HASS-CI subjects also offer students substantial opportunity for oral expression, through class discussion and student presentations. This class requires all students to participate in a weekly discussion of the assigned reading and films. In addition, each student will make two (2) formal presentations, both of which will receive written feedback and be graded. The first presentation will be on your second essay, and the second presentation on your final essay. To guarantee sufficient attention to student writing and substantial opportunity for oral expression, the number of students in this class is limited to 18. (In other CI-H classes, enrollment may increase to 25 if a writing tutor is assigned.)
Grading of Written Work
Essays are designed to encourage students to engage with the main themes of the course, while also taking a comprehensive and analytical look at the materials. Written work will be graded according to three criteria:
- Argument: Is there a coherent thesis? How clearly is the argument stated in the introduction and developed throughout the paper? Do the steps of the argument make sense and lead logically to the conclusion?
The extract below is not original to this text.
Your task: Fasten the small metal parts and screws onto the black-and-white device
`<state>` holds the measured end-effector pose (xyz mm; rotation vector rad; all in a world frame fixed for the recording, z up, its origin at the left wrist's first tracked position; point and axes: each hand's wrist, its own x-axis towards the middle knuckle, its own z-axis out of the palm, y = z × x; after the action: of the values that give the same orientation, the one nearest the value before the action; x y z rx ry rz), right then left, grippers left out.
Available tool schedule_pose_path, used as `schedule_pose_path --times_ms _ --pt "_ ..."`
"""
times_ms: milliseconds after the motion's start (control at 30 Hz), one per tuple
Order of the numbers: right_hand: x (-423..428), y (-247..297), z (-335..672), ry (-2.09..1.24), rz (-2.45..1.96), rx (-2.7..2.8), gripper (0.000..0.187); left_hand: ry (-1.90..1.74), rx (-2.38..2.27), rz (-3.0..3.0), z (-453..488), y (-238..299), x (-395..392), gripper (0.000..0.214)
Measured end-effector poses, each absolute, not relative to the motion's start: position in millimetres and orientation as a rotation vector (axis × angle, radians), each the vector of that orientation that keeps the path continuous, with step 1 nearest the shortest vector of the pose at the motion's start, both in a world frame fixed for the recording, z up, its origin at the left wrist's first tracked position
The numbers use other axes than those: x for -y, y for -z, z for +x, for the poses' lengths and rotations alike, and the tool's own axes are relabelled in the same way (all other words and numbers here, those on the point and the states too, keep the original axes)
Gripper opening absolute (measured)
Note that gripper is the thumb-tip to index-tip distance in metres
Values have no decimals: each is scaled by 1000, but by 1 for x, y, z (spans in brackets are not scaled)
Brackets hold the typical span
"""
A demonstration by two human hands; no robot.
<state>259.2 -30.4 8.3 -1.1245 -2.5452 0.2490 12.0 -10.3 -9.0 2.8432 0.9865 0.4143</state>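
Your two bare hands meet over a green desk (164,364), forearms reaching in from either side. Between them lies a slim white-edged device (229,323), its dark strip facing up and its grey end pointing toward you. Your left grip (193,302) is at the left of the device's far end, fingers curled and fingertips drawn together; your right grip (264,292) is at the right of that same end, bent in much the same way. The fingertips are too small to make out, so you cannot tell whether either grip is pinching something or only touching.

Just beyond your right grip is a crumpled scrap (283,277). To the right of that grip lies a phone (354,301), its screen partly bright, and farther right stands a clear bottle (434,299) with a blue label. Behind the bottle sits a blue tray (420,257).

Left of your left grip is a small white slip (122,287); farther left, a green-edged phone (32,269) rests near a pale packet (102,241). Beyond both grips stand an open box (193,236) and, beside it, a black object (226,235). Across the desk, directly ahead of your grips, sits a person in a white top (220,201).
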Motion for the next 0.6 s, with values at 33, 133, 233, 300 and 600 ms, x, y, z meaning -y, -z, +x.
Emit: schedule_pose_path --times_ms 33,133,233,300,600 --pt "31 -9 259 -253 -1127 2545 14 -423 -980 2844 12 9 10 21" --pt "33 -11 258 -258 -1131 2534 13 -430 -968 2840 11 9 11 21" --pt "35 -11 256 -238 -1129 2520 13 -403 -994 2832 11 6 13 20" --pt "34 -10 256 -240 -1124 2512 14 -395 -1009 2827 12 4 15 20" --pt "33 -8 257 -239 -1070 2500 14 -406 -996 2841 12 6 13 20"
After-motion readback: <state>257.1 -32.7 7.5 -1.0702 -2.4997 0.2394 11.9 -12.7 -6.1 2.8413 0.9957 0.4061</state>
- Evidence: How well does the essay use the evidence available from the class materials (readings, lectures, films)? Are there contradictory examples that should be discussed to eliminate doubts?
- Style: How well is the paper written? Has it been carefully proofread? Does the paper length match the assignment?
Oral presentations will be based on the second and third writing assignments. They will be graded according to following criteria:
- How well organized is the presentation? Does the presenter make the key questions clear? Is there a provocative idea that deals with topic?
- How effectively does the student communicate his/hers ideas, questions, and insights? Are there handouts or other materials that aid in understanding?